Regard complice avec Jérôme (si si ça nous arrive) j’ai mon Déco rien qu’à moi ! Dommage que le père noël m’ait pas apporté un bleu, il s’en serait fallu de peu que je saute dedans et que je dégaine ma marouflette pour aider. Allez mes loulous, dites moi où on commence ? Comment ça y’a pû personne ? He les gars z’êtes où ? Ha…cigarillos dehors. Non trop froid pour moi, tant pis ! Adieu mes rêves de télé réalité. T’façon Déco y vont jamais chez les pauvres, qui refont que la moitié de leur non-appartement.
Y’a quand même un truc cool, c’est que c’est pas Valou qui va choisir les couleurs, c’est moi ! Enfin si je peux les débarrasser de leurs fonds de pots de peinture orange, c’est bien aussi…
Franchement, une semaine pour tout changer, c’est mieux à la télé.

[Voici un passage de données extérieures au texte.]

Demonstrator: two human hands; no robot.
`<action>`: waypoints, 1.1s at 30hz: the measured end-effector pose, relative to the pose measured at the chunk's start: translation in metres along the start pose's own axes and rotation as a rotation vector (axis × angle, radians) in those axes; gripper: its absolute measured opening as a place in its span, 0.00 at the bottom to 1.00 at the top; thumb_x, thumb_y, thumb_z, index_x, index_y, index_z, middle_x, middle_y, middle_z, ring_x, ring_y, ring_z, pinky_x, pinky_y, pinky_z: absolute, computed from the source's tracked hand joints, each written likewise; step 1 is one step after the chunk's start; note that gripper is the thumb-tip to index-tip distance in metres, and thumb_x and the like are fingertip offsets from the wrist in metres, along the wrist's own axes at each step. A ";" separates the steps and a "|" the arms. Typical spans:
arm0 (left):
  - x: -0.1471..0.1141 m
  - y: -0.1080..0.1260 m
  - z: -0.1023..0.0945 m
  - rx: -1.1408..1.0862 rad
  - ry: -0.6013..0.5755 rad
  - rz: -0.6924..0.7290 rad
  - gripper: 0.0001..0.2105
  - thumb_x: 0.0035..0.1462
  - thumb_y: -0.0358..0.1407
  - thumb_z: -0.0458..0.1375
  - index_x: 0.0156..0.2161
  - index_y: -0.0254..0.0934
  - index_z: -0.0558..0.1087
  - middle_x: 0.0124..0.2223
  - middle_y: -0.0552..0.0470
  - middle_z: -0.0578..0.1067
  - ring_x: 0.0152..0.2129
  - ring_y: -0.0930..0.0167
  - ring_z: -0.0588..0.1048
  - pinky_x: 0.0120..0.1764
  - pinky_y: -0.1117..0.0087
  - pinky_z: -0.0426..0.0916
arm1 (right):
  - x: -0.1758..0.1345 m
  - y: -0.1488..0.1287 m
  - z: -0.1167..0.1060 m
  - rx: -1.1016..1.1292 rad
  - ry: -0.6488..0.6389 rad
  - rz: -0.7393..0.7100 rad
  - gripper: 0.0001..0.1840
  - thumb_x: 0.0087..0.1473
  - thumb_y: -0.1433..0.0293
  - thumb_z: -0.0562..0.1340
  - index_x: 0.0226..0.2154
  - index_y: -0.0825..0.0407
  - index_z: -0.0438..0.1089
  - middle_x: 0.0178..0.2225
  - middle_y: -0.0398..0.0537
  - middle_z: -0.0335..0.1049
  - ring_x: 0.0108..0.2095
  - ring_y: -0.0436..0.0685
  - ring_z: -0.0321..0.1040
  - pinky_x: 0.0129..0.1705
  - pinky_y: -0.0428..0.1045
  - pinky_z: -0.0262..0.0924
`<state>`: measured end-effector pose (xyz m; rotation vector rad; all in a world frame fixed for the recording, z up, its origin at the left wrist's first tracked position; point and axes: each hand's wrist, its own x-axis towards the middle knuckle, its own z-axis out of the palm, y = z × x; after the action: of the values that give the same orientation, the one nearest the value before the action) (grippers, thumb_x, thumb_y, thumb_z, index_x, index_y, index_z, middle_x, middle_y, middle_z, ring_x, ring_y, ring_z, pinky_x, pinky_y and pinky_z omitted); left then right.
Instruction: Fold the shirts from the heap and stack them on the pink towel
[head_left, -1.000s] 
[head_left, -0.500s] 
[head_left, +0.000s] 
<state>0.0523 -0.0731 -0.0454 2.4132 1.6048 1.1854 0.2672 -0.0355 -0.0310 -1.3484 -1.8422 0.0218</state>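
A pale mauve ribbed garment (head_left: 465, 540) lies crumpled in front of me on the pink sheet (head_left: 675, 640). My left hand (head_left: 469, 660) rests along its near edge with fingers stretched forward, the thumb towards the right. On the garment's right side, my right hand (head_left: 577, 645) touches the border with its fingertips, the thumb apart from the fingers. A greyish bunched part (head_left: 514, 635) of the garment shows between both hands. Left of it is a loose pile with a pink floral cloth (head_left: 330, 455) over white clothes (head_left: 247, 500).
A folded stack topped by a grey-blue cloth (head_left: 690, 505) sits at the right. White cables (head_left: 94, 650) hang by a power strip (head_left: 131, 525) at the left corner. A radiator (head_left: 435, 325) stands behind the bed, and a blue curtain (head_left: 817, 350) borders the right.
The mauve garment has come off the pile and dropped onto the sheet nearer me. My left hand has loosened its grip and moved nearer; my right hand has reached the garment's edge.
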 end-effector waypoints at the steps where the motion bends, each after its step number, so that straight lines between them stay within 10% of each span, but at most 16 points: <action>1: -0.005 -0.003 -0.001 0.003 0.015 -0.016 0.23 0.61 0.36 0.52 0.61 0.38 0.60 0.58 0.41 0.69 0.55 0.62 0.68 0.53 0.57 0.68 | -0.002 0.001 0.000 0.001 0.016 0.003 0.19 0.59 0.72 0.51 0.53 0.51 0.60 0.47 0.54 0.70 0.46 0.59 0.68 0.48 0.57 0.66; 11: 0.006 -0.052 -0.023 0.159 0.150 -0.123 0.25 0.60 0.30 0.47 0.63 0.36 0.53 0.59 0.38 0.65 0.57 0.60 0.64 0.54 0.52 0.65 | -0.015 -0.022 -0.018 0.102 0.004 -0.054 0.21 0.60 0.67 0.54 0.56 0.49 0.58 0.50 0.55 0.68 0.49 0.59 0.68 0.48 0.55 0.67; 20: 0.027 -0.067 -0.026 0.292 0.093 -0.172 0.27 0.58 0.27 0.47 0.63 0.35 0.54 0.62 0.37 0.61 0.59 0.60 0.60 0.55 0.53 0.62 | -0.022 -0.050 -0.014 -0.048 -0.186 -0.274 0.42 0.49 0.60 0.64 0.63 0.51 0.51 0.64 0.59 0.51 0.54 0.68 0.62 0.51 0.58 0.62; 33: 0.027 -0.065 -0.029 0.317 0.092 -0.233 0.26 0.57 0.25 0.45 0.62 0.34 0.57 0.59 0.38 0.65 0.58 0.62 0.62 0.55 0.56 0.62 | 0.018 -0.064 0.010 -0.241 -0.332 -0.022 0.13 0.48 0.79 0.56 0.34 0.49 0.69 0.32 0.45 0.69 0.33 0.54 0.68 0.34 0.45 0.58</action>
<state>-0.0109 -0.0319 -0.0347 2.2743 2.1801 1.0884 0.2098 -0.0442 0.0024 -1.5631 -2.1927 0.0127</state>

Sauf pour la musique. Ici, on fait pas dans le recyclé, avec ce
vieux tube de y’a deux ans qu’M6 passe encore quand la famille, émoustillée de découvrir sa nouvelle Déco (« Whaaaaaa j’ai pas de mot tellement c’est trop beau ! Rhoo, trop j’te kiffe
Val’, merci Déco ! vive la life ! vive la France ! T’as vu j’passe à la télé ! ») . Non, nous, c’est de l’authentique, du dolby surround, c’est l’Hymne à la joie sifflé
sur escabeau en marouflant toujours. Et puis entre deux intonations : « Ben Fred, t’as trop picolé hier soir que tu fais la gueule ce matin ? » Haa…la solidarité entre
collègues, c’est beau. Surtout venant de Robert qui a l’air déjà bien imprégné lui-même. Jérôme me dit arrête ça fait cliché, et pourtant, il s’appelle vraiment Robert, et quand il pisse dans
notre chiotte, y’a encore comme des effluves subtiles d’alcool à brûler. Pareil que quand tu manges des asperges après ça sent le renard musqué. Enfin mon oreille qui traînait par là me dit que
le whisky va encore tourner à midi. Et puis le vendredi, le weekend commence à 11 heures, histoire d’avoir plus de temps pour
l’apéro.
Enfin j’ai l’air condescendante avec ces plâtriers, et c’est
facile de balancer, surtout quand on me tend des perches pareil. Mais dans toute cette histoire, y’en a un qui a l’air de prendre la chose très au sérieux.
Quand je s’rait grand, j’veux être plâtrier maman.